Friday, May 20, 2011

How to make school libraries relevant again

Transforming school libraries for the digital age is no small task for financially strapped boards, and so a school board in southwestern Ontario should be encouraged, not condemned, for making the attempt.


At two high schools overseen by the Windsor-Essex Catholic District School Board, a grand total of three books was checked out last month. That depressing fact is cited by Paul Picard, the board’s director of education, as one reason for a radical change now under way, changing libraries from book-centred and quiet places to noisy digital hubs. In the elementary schools, the books are being taken from the libraries and divvied up among the classrooms (they will still be catalogued and can be shared).
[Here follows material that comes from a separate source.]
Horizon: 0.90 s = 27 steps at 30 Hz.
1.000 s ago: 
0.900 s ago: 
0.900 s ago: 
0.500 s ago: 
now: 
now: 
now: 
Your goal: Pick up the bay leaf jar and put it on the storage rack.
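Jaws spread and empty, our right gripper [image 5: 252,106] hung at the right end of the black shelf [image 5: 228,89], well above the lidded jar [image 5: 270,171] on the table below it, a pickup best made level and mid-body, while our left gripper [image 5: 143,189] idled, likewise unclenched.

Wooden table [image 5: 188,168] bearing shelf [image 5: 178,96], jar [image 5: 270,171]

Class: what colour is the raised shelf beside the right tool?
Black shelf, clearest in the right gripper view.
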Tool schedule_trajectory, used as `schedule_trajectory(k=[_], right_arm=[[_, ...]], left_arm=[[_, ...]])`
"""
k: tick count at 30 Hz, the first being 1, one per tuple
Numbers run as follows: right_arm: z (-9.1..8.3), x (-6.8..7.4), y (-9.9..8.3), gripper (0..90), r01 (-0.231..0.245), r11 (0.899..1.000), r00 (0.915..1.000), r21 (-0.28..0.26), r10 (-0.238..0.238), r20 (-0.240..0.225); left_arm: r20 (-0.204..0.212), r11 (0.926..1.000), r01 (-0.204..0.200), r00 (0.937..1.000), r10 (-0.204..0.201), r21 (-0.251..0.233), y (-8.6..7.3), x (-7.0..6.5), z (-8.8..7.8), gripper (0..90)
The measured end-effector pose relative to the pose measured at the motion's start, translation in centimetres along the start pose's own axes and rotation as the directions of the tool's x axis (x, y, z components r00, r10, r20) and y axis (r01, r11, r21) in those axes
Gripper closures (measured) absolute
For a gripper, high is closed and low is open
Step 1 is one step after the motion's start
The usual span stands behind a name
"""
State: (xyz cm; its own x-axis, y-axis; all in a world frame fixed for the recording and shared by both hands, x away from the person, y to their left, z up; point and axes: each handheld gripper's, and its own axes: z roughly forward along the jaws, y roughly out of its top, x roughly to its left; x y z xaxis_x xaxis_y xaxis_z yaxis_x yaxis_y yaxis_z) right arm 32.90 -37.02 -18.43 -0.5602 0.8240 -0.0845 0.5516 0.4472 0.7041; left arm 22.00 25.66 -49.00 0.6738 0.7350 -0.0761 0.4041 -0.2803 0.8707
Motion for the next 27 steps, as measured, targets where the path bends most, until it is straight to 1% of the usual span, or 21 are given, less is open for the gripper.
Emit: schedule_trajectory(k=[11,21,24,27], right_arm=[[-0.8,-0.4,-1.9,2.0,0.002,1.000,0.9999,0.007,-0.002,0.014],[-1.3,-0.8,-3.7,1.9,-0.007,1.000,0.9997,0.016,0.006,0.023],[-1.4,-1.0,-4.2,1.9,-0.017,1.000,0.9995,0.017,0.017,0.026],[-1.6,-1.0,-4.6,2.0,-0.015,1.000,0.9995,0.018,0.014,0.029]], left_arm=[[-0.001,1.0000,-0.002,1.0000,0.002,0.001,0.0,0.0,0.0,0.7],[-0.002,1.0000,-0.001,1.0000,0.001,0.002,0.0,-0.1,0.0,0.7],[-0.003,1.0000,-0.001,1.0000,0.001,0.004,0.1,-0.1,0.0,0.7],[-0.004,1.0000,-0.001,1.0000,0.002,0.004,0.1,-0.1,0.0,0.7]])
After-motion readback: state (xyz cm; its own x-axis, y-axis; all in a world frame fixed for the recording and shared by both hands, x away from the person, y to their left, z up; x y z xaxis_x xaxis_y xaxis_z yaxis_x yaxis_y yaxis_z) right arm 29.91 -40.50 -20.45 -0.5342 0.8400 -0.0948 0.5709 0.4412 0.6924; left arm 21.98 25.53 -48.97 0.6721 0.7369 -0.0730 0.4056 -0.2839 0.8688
The main reason, though, is that the board faces a loss of 800 to 1,000 students in September, and a budget shortfall of about $10-million. Cutting most of its “learning commons specialists” (technologists, not teacher-librarians) will save $2½-million a year. In their stead, visiting literacy specialists will provide much more useful advice, Mr. Picard says.
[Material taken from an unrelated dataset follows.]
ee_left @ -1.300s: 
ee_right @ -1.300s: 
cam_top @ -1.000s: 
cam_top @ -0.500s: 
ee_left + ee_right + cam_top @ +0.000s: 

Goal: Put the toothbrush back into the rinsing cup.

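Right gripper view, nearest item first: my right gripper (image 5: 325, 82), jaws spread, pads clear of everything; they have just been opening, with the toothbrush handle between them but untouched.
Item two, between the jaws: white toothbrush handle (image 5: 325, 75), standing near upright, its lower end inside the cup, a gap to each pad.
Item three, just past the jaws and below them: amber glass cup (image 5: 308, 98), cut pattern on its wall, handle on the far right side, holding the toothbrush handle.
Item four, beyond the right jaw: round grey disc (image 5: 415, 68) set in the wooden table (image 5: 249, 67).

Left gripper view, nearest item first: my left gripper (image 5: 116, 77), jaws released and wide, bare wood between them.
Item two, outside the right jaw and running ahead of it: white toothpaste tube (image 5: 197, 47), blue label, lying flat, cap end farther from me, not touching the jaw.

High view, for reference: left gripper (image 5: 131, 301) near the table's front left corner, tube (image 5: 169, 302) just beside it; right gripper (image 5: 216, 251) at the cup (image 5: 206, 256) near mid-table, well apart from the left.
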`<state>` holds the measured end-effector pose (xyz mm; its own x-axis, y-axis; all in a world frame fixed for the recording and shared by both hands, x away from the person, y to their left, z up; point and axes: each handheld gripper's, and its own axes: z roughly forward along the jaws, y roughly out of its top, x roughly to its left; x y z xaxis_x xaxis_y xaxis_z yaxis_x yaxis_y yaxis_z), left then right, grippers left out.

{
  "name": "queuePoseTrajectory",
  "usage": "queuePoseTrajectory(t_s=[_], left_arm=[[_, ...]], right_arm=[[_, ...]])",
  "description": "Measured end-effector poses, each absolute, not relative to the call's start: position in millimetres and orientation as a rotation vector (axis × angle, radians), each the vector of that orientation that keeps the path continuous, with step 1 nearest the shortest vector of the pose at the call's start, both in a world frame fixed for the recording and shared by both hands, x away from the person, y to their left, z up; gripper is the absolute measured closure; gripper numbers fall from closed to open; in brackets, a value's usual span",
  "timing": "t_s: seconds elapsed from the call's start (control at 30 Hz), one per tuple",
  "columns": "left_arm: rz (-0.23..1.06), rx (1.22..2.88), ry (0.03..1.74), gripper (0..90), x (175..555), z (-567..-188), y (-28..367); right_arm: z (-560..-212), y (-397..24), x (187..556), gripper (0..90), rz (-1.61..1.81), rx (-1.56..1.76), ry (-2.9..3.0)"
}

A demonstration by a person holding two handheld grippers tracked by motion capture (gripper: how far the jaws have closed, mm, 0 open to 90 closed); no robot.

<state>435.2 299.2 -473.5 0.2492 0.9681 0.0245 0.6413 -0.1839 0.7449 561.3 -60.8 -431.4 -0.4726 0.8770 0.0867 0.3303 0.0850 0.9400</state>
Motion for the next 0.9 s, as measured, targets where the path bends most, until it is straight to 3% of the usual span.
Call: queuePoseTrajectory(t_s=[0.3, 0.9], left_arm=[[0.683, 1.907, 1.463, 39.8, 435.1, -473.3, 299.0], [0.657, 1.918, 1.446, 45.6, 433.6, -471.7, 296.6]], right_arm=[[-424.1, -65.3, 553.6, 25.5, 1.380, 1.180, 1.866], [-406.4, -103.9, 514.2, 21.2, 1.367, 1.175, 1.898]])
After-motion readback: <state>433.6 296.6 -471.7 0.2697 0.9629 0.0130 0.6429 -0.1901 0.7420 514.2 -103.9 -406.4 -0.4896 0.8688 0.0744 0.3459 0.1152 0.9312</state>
Libraries have survived for roughly 5,000 years of human history, but it is fair to insist they adapt to an age in which information is so often floating free – or die. Libraries should not be content to live in the 20th century, as it were. The mantra, as in any service, should be to keep up with what the public wants. Good libraries provide Wi-fi access (an Internet connection for wireless devices), e-books and audio books, electronic databases and, of course, computers. More expertise, not less, is needed to help students navigate.
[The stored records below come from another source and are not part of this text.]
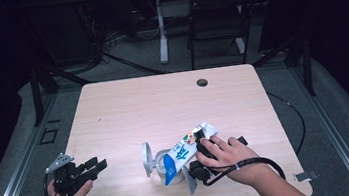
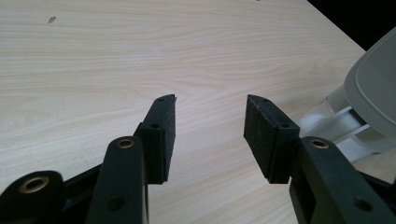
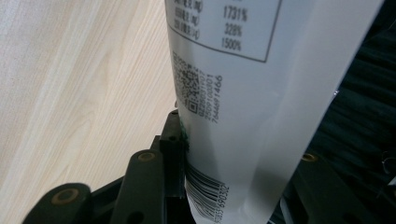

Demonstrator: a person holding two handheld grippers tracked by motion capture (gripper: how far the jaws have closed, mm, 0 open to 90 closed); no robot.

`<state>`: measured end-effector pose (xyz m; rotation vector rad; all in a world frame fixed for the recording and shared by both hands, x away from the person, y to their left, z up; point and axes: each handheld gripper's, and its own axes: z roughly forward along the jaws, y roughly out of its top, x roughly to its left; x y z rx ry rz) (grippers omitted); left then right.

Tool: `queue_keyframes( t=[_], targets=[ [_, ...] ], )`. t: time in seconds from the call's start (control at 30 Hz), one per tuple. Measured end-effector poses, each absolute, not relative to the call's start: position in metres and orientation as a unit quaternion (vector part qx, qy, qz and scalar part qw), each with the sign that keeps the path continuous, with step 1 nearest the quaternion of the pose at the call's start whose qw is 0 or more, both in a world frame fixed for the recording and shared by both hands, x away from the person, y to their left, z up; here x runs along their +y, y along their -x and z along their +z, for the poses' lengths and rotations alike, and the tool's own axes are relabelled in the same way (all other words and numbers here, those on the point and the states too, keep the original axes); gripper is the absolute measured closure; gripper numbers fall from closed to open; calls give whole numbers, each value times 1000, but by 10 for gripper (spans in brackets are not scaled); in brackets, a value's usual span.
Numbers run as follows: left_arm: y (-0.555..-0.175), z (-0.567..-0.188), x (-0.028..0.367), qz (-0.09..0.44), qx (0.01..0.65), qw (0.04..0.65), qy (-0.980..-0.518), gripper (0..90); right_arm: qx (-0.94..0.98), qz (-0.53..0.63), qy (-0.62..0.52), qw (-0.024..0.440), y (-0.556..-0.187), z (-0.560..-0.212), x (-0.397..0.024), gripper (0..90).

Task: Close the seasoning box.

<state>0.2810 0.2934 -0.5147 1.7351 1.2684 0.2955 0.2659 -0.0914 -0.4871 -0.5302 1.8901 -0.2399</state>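
A white and blue carton hangs tilted over the table, its lower left end at a clear container with a grey lid standing open. My right gripper is shut on the carton from the person's side, with a hand on top of it. In the right gripper view the carton's printed side stands between the jaws of my right gripper; the left pad presses on it and the right pad is hidden. My left gripper rests open at the table's near left corner, nothing between the jaws of this gripper.
The light wooden table has a small round cable hole near its far edge. In the left gripper view the grey lid and the clear container are at the right. A chair and a stand are on the floor beyond the table.
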Motion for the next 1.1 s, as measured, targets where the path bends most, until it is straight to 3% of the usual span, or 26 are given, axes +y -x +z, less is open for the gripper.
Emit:
queue_keyframes(
  t=[1.1],
  targets=[
    [-281, -515, 294, 119, 517, 464, -709, 539, 799, -102, 221, 550, -265, -487, -91, 663]
  ],
)
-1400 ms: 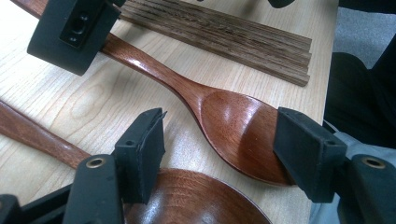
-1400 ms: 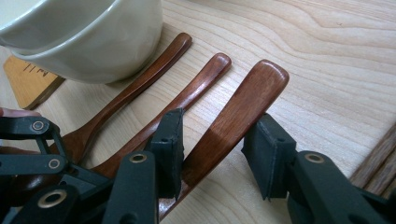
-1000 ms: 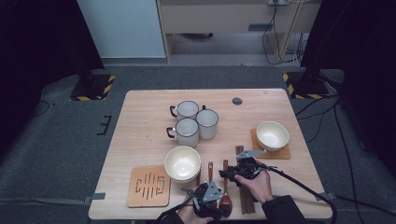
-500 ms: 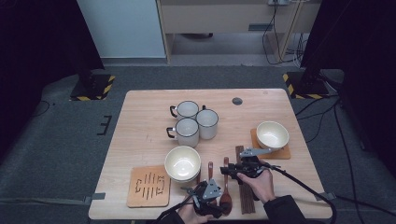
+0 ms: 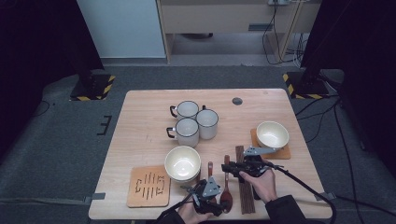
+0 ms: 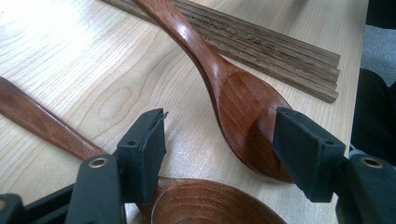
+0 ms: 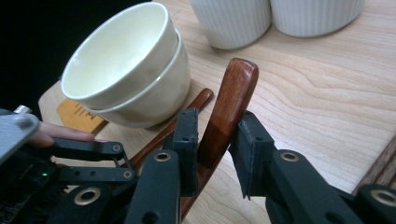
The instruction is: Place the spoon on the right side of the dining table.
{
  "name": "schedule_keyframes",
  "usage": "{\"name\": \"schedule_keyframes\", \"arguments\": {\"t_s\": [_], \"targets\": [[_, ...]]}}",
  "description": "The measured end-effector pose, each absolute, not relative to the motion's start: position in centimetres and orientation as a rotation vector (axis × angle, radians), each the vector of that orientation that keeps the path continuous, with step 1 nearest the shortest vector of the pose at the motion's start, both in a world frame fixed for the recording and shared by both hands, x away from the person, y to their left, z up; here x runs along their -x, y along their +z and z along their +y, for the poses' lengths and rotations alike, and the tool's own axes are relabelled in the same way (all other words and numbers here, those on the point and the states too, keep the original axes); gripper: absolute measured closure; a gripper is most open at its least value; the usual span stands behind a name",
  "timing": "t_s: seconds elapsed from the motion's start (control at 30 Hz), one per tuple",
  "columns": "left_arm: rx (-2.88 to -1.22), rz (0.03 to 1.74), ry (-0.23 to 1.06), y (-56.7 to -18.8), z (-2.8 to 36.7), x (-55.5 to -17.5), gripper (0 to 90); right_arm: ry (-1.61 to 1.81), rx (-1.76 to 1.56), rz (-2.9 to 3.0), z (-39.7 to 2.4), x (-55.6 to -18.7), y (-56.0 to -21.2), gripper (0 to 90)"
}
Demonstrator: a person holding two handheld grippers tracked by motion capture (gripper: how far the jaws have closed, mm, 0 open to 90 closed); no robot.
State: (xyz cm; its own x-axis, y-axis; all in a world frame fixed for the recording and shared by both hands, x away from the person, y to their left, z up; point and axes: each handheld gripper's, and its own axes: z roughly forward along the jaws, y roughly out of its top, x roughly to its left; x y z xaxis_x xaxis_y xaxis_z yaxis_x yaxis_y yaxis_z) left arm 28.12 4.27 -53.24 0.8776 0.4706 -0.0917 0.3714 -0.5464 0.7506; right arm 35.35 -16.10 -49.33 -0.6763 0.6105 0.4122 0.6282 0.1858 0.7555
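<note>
Two dark wooden spoons lie at the table's near edge. The right-hand spoon (image 5: 226,183) has its bowl (image 6: 243,112) between the pads of my open left gripper (image 6: 224,149) (image 5: 215,198); the right pad sits at the bowl's rim. Its handle (image 7: 229,93) slopes up off the table between the pads of my right gripper (image 7: 217,140) (image 5: 227,167). Those jaws have just been closing and stand close on both sides of the handle, a sliver apart. The second spoon (image 5: 210,170) (image 6: 42,121) lies just left of it.
A bundle of wooden chopsticks (image 5: 243,186) (image 6: 261,51) lies right of the spoons. Two stacked cream bowls (image 5: 182,163) (image 7: 126,70) stand left of them beside a patterned coaster (image 5: 149,185). Three white mugs (image 5: 194,119) stand mid-table. Another bowl (image 5: 272,134) sits on a coaster at the right.
The right gripper has edged slightly left over the spoon's handle. The left gripper and everything on the table have kept their places.
</note>
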Motion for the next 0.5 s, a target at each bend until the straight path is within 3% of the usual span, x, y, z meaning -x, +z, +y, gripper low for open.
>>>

Actually, most children love books. If they’ve lost that love by high school, let’s not just accept that that’s the way of things now. Let’s ask if they still have a love of the written word, if they can find their way to the information (whether digital or in books or other sources) that they need, if they can tell credible information from the conspiracy theories and other idiotic flotsam available on the Internet.
And let’s please call them libraries – not “learning commons areas,” as the Windsor-Essex Catholic board has been doing for the past several years. (Let’s hope some lucky students find their way to George Orwell’s essay “Politics and the English Language,” which explains how euphemisms damage truth.)

A great library – say, the New York City main branch, with the two stone lions out front – is a cathedral to the written word. Literacy needs celebrating and nurturing, and schools should experiment to make sure their libraries do not become obsolete.